If over-the-counter topical remedies and dietary changes just aren’t working, you might consider trying medication. Ask your dermatologist about the following:

  • Dapsone, various strengths: This helps calm inflammation and tends not to dry out your skin. It’s one of the top go-to topical treatment options prescribed by dermatologists due to its low risk of side effects and it’s not an antibiotic. 
  • BPO/Clindamycin combinations, various strengths of each: This power couple kills bacteria, like C. acnes, that can cause flare-ups and can help rebalance the skin microbiome.
  • Adapalene/BPO combinations, various strengths of each: Adapalene is a retinoid that slows the growth of cells, reduces inflammation, and fights pimples. You already know how effective benzoyl peroxide is.
  • Erythromycin, alone or combined BPO (called Aktikpak): Erythromycin is a prescription antibiotic that fights acne-causing bacteria, however resistance can develop when it’s used by itself.

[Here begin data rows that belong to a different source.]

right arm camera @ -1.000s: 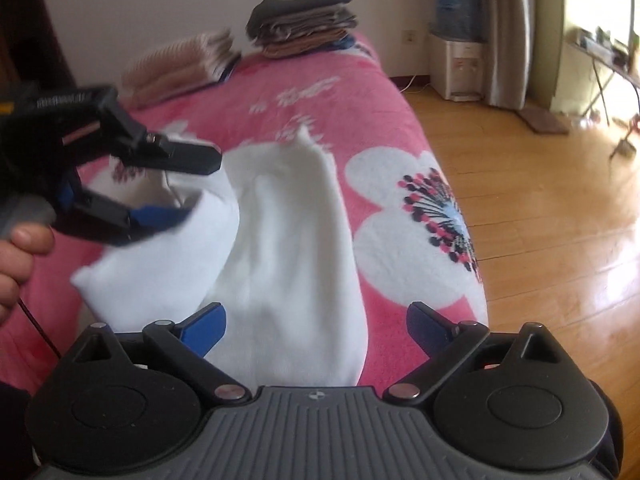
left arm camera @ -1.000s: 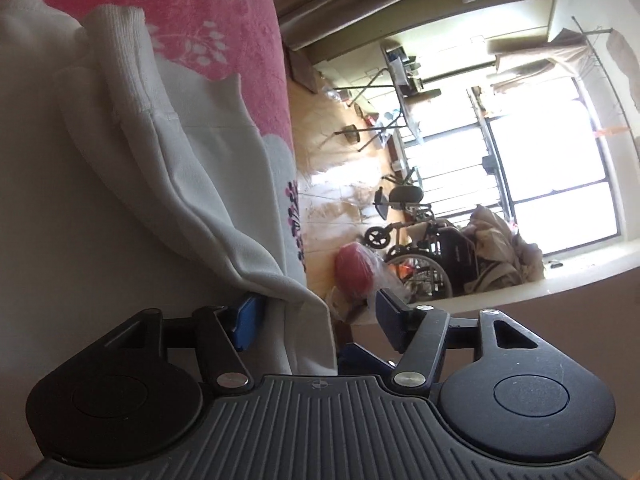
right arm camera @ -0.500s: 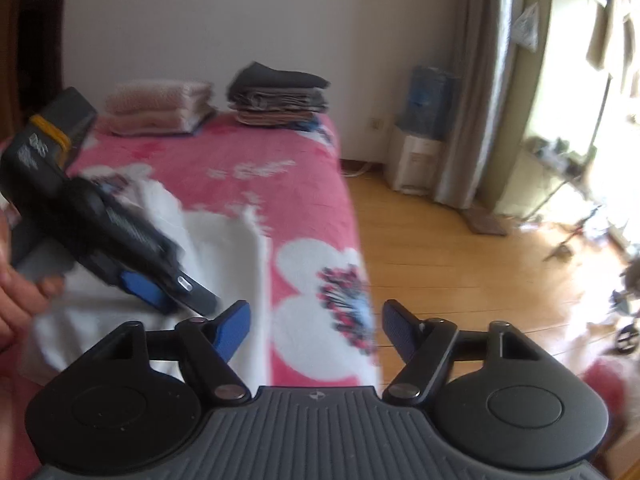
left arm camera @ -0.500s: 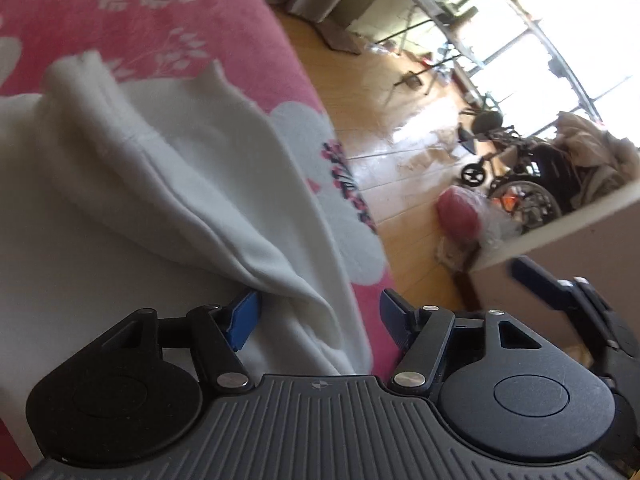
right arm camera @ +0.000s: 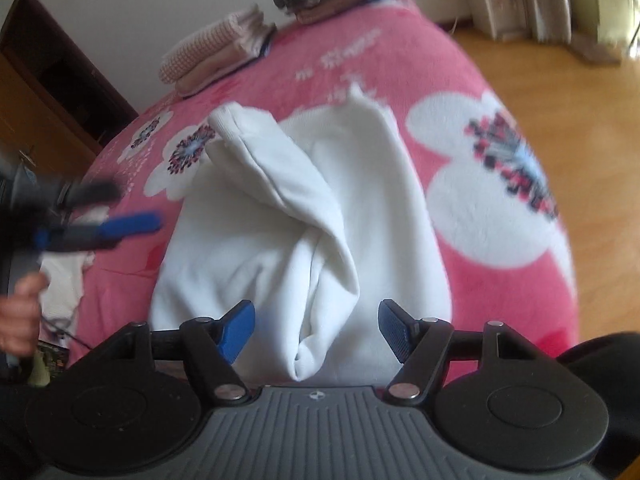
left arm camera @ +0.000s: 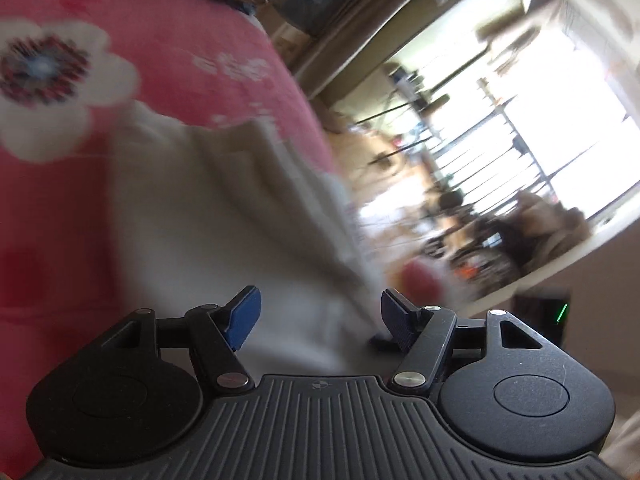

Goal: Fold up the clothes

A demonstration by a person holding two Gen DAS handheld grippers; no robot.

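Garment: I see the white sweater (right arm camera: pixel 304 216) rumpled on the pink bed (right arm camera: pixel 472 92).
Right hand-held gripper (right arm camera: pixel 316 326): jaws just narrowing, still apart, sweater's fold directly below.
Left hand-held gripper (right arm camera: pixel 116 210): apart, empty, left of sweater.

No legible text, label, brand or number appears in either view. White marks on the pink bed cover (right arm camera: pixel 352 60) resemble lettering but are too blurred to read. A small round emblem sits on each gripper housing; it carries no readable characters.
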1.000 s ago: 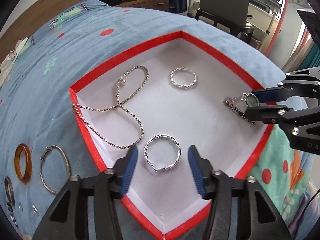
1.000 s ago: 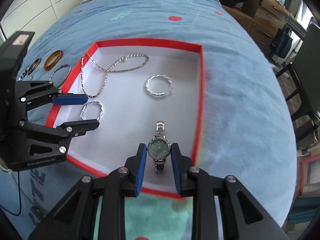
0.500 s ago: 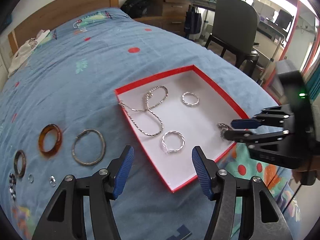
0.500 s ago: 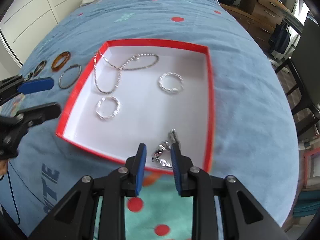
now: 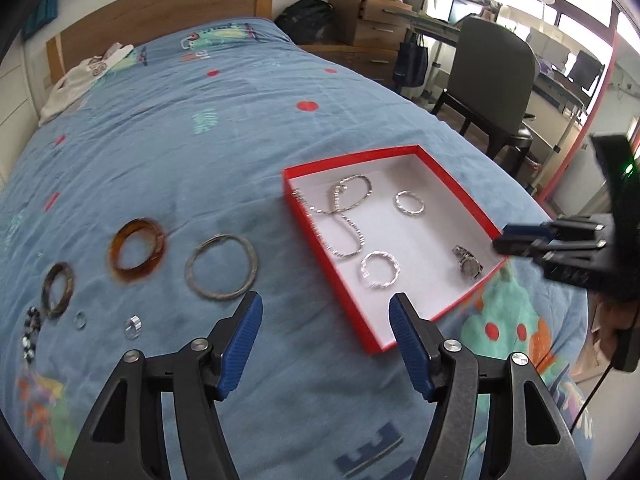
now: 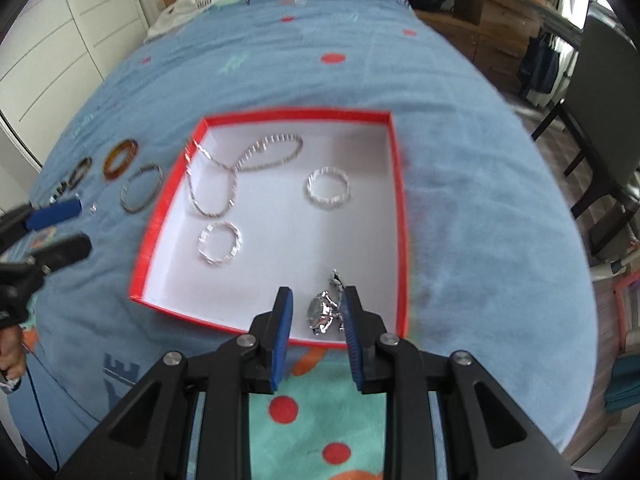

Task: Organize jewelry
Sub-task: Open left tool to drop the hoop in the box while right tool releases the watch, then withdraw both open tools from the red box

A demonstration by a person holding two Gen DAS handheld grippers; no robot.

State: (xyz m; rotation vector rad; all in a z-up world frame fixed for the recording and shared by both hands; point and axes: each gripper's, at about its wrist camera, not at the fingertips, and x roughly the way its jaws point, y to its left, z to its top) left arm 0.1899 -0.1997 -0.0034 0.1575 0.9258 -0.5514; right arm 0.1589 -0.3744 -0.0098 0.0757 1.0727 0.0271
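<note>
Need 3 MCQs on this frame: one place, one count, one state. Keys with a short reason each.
1. Where does the watch lie?
A. On the blanket by the amber bangle
B. Inside the red box
C. Between the fingers of the left claw

2. How many twisted silver bracelets are in the red box?
A. One
B. Two
C. Four

3. What is the left claw's state?
A. Open, holding nothing
B. Shut on the amber bangle
C. Shut on the necklace

Key:
1 B: the watch rests on the box's white floor, near a front corner.
2 B: one bracelet lies by the far wall and one nearer the left claw.
3 A: its jaws have just been opening and stand wide over the blanket with nothing between them.
</note>
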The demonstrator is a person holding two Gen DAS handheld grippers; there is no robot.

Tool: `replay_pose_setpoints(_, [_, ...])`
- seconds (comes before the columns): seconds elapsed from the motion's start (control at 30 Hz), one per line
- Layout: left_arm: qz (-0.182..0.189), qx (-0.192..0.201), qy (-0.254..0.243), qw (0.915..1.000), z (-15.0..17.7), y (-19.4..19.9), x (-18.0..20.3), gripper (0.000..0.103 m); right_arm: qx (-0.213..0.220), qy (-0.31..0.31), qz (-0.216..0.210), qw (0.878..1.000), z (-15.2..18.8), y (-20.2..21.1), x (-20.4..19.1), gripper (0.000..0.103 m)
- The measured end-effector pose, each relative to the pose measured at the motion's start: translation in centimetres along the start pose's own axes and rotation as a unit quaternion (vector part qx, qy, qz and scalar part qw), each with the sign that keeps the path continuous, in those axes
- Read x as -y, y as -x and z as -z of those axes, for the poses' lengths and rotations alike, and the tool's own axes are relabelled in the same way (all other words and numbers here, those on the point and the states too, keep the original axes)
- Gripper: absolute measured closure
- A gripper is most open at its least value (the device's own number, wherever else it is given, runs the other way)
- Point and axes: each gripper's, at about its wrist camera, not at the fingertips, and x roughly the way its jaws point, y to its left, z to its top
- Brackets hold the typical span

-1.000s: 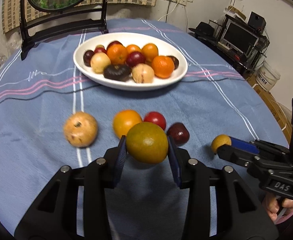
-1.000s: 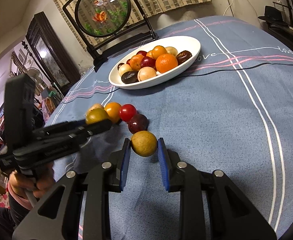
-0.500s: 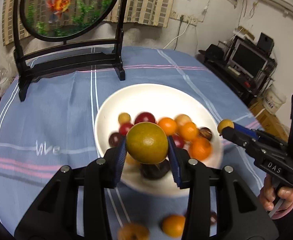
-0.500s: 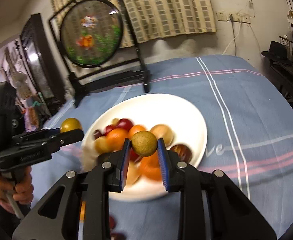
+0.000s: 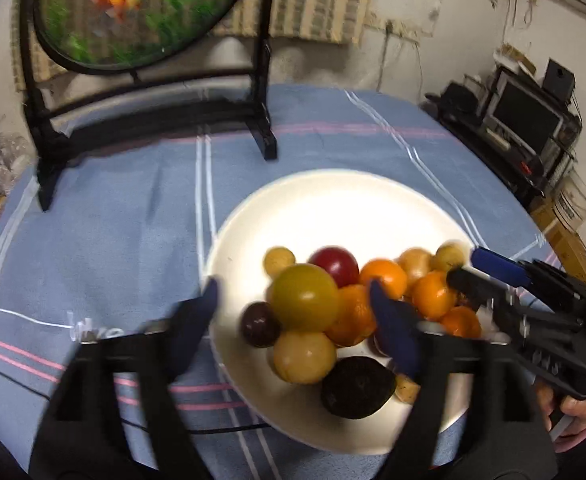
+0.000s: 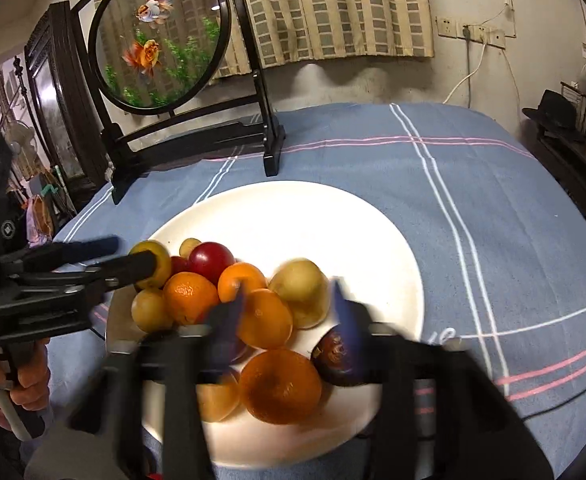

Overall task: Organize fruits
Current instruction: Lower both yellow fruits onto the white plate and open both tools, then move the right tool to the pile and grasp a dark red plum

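Both our grippers — left (image 5: 293, 312), right (image 6: 289, 312) — are opening over the wide white ceramic plate (image 5: 333, 196). The round yellow-green fruit (image 5: 305, 298) sits loose between the left jaws, atop the heaped fruit. We judge this delivery nearly done — whether fruit remains elsewhere, we cannot tell.

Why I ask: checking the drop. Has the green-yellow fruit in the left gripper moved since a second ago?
Yes. The green-yellow fruit went from above the bare cloth to the white plate; the left gripper is opening around it.
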Motion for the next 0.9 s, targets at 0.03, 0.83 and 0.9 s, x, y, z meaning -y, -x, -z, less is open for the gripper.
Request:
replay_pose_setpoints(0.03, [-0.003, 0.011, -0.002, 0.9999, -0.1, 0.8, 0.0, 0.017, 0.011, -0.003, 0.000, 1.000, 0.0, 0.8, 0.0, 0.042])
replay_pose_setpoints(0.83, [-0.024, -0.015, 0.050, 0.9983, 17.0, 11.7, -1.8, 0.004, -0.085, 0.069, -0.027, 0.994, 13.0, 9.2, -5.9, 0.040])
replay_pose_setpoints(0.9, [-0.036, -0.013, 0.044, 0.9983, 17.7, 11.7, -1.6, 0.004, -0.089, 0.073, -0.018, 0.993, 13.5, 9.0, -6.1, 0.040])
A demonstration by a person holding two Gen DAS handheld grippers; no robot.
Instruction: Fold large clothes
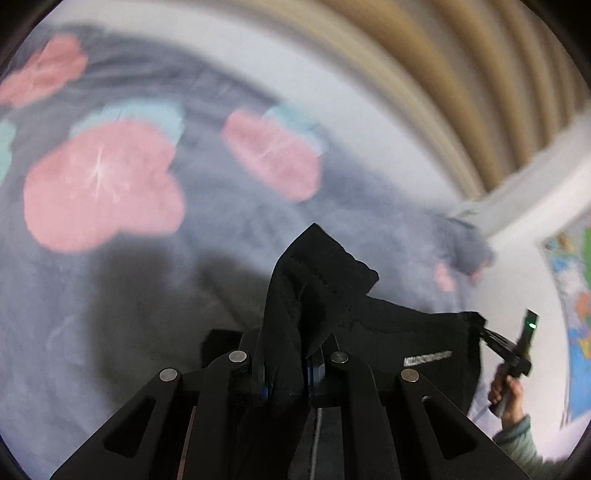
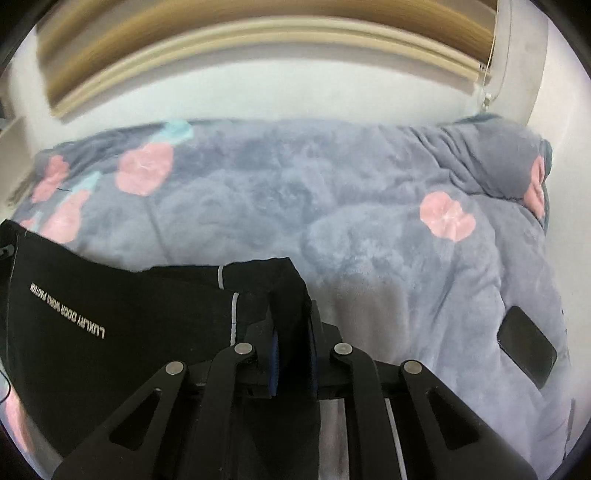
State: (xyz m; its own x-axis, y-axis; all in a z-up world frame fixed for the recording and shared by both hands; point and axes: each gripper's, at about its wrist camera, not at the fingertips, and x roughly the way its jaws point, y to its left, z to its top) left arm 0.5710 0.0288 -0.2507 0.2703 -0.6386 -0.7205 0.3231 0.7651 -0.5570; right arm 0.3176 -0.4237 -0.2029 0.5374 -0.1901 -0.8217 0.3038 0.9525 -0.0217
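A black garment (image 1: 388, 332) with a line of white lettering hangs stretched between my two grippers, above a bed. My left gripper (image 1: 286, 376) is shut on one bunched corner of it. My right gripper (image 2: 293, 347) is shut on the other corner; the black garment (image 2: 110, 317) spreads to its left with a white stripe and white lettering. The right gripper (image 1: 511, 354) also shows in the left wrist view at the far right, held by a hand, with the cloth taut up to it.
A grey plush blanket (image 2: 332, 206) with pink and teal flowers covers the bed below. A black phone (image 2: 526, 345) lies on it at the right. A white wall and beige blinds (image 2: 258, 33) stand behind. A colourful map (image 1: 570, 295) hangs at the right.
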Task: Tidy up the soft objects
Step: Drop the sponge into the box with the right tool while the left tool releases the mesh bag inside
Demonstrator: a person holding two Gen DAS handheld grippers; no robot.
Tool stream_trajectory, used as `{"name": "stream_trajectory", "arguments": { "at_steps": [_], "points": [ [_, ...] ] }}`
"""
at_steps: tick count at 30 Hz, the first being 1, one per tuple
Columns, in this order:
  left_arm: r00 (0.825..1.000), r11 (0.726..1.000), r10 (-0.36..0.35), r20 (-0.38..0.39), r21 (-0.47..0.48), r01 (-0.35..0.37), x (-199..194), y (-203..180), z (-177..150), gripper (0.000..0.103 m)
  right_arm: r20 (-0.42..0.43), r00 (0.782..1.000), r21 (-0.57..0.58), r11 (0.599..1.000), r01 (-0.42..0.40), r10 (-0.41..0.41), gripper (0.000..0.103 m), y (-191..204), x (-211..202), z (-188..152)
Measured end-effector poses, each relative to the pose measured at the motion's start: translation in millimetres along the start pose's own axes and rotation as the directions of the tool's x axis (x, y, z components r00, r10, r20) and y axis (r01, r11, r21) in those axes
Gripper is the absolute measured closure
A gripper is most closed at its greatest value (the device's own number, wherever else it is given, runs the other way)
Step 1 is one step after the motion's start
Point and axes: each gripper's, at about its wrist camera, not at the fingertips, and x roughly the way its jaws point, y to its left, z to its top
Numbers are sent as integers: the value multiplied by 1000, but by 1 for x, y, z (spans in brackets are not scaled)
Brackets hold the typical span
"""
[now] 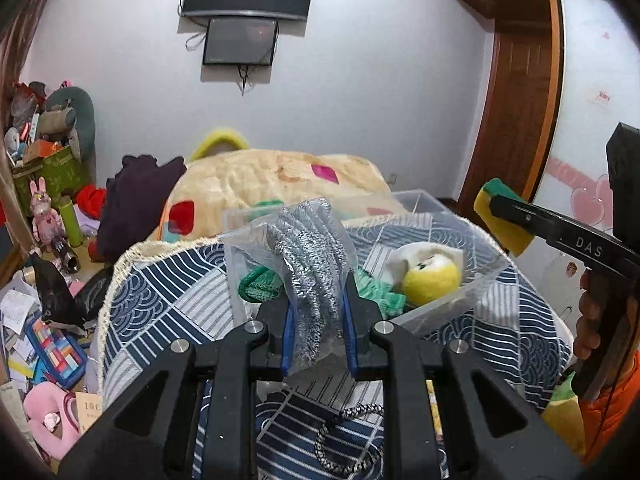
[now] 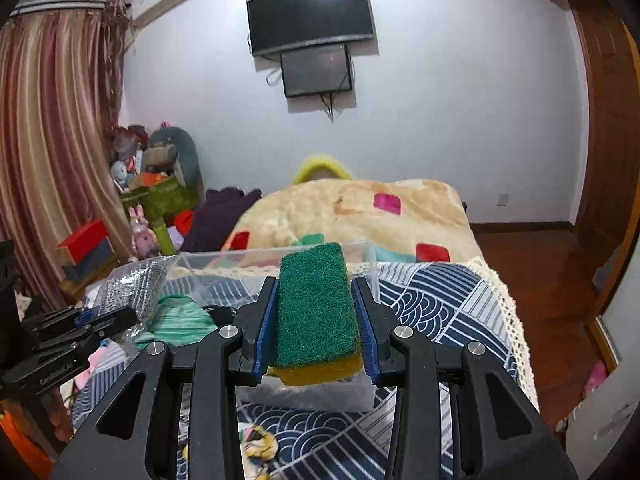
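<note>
Left tongs (image 1: pixel 318 320): pressed onto a clear plastic bag of silver mesh scourers (image 1: pixel 308 256), pinching it by its lower part, with the bulk of the bag standing above the blue pads. Right tongs (image 2: pixel 316 322): clamped on a sponge (image 2: pixel 316 304), green scouring face up, yellow foam beneath. In the left wrist view the same sponge (image 1: pixel 505 216) hangs in the air to the right of the clear plastic bin (image 1: pixel 472 280).

Both loads are held above the bin, which sits on a surface covered by a blue-and-white patterned cloth (image 1: pixel 168 300); what lies under the cloth cannot be told.

Risks, as judged:
- The bag film is slick and the grip takes only its lower part; the bag could slide out or tip over if swung.
- The sponge is compressible; a slackened squeeze could let it drop outside the bin, since it hangs near the right rim.
- The two tools work close together over one small bin; a collision could knock either load loose.

Bin contents: a yellow ball-shaped plush (image 1: pixel 431 276) with a white cloth piece behind it, a green pleated fabric item (image 1: pixel 380 292) and a dark green mesh piece (image 1: pixel 256 284). A second clear container (image 1: pixel 416 200) stands just behind; its contents are not legible.
</note>
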Motion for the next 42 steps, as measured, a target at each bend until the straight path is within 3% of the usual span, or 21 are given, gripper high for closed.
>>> {"name": "stream_trajectory", "arguments": {
  "at_steps": [8,16,18,20,21,27,33,36,38,42],
  "points": [
    [996,1000,15,-85,18,-14,41,-2,-2,83,-100,994,-28,999,32,-34,70,2,38,-11],
    [995,1000,13,-103,15,-12,45,-1,-5,83,-107,992,-79,995,61,-70,68,5,41,-12],
    [994,1000,12,-105,13,-11,43,-1,-5,82,-112,991,-89,994,65,-75,65,5,42,-12],
    [994,1000,12,-105,14,-11,41,-1,-5,80,-119,990,-96,993,66,-77,48,5,42,-14],
    [994,1000,15,-105,14,-14,39,-1,-5,79,-119,990,-97,993,62,-74,45,5,41,-14],
    [996,1000,19,-88,24,-17,25,-5,-4,71,-99,994,-109,993,39,-50,39,8,28,-17],
    [1000,999,20,-17,38,-20,-4,-10,2,55,-59,998,-109,994,20,-27,35,11,9,-11],
    [1000,999,14,19,49,-15,-22,-16,5,40,-24,999,-117,993,19,-22,32,15,-5,-7],
    [999,999,16,44,41,-18,-34,-18,5,19,-4,1000,-123,992,8,-8,31,18,-14,-5],
    [996,999,21,88,28,-24,-53,-20,3,5,21,1000,-134,991,-16,19,24,25,-28,-8]
  ]
}}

BPO can complement it to peel back a fresh layer of skin.
  • Tretinoin, various strengths and combinations: Tretinoin is prescription strength retinoid that helps with blackheads and whiteheads and may also help with some of those fine lines and discoloration when used long term.
  • And lots of other topical prescription options available from your dermatologist.
  • Low-dose (anti-inflammatory not antibiotic dose) short-term use of tetracycline derived medications such as Seysara: Seysara is a new prescription option to treat deep, cystic acne by clearing up the underlying bacteria. Low-dose doxycycline is another common short-term treatment option for inflammatory acne until topicals and lifestyle changes start improving acne. Remember to take a probiotic when you are on antibiotics no matter what the dose of the antibiotic.
  • Birth control pills: If your hormone fluctuations are severe and affecting your face and life month after month along with other systemic medical issues, birth control pills can release a measured dose of female hormones throughout the month, regulating your hormones and menstrual cycle. This is one that I do not prescribe as suggest that patients coordinate care with their gynecologist to search for underlying gynecologic issues before determining if birth control pills are the right fit.
  • Isotretinoin (Accutane) reduces excess sebum production and could be a helpful option to clear severe acne.
  • Spironolactone is a medication that helps to reduce androgens like testosterone.
  • Tretinoin is a highly concentrated retinoid prescribed for severe acne.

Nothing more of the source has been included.